* _Raw data_:

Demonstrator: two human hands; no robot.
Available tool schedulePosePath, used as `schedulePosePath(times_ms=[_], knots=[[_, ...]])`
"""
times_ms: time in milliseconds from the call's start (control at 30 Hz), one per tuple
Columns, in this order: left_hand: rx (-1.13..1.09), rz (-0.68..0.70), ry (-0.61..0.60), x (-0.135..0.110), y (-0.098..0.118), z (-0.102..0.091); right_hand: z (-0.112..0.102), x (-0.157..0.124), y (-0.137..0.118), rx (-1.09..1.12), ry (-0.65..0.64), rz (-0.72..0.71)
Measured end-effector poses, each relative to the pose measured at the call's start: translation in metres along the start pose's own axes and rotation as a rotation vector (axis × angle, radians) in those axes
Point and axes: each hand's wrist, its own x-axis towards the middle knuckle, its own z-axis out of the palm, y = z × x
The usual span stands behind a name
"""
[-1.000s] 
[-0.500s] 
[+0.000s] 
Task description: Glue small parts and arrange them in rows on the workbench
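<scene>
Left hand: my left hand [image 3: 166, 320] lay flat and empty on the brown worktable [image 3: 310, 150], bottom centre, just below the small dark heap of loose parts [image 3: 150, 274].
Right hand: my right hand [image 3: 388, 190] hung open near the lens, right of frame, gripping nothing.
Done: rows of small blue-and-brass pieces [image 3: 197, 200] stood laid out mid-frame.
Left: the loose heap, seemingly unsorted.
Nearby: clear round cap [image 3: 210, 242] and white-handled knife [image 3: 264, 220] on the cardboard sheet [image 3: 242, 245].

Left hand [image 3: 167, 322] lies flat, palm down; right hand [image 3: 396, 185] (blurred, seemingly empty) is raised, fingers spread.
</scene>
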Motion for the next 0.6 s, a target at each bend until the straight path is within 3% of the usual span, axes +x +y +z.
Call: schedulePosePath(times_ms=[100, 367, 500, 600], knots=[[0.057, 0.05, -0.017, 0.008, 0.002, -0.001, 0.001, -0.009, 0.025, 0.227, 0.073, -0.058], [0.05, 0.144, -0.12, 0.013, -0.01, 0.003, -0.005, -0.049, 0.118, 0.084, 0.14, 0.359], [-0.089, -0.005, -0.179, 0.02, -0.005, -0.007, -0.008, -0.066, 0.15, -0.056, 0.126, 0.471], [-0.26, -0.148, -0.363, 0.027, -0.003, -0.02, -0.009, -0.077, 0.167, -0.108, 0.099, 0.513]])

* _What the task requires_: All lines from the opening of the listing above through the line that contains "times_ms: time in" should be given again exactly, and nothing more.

* _The completed task_:
Demonstrator: two human hands; no robot.
Available tool schedulePosePath, used as `schedulePosePath(times_ms=[_], knots=[[_, ...]])`
"""
times_ms: time in milliseconds from the call's start (control at 30 Hz), one per tuple

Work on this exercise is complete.